Cannabis smoke has lots of tars, KNOWN carcinogens, and all smoked plant materials have this.

You don't need a scientific background to understand that.

The burning plant material and the smoke is what contains the tars/KNOWN carcinogens and like I've written before if you want to avoid that eat it, or use a vaporizer.

http://www.ncbi.nlm.nih.gov/sites/entrez?cmd=Retrieve&db=PubMed&list_uids=15026328&dopt=AbstractPlus

I agree totally.
Reseach is done on all sorts of toxic and non-toxic stuff.

JEM

darkeyes
Nov 30, 2007, 8:31 AM
As an occasional user.. me knows like ne thin else we takes inta our body ther r dangers in 'avin lil recreational smokey... ther is no free ride .. an me dus it wiv the knowledge an accepted those dangers.. wy me wud neva dreama overusin.. few lil joints a month gud enuff for me...

Magie..as eva livin in cloud cuckoo land if e thinks ther is nowt in cannabis 2 do us harm.. its jus as bad 2 plead innocence asta ova dramatise as the anti brigade dus.

Now ere is a lil poser foryas... its ther..aint gonna go way.. jus as harder shit is ther an aint gonna go way long as recreational drugs 2 illegal// big money gonna b made by nasty crooked bastards rounnd the planet.. peeps r gonna take huge risks for the massive rewards wich producin runnin an supplyin heroin crack ecstacy etc etc etc.. criminal cartels an nasty bastards r gonna kill ne 1 who gets in ther way..pees r gonna get hooked by the million ..peeps r gonna die cosa ther addiction, an families r gonna suffer... otha formsa crime blossom so addicted users of hard drugs..an users of the softer variety such as cannibis... can finance ther fix... huge resources of almos every country on planet r diverted 2 fite or treat the consequences of hard drugs espesh..

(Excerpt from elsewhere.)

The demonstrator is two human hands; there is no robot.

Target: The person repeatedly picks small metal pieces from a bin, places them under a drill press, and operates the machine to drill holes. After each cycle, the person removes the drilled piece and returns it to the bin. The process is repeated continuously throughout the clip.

Ere's me lil poser.. aint it time 2 bow 2 inevitable an acceptin that shit aint gonna disappear wile its so lucrative 2 the crim fraternity.. ainnit time 2 legalise, license an produce em so that they r more pure an hav legal safety standards an control as best we can ther distribution an supply thus eliminatin many of the worst effects of ther illegality, much in the same way as we do baccie an booze? R we not jus simply divertin badly needed resources in a battle gainst drugs wich can neva b won???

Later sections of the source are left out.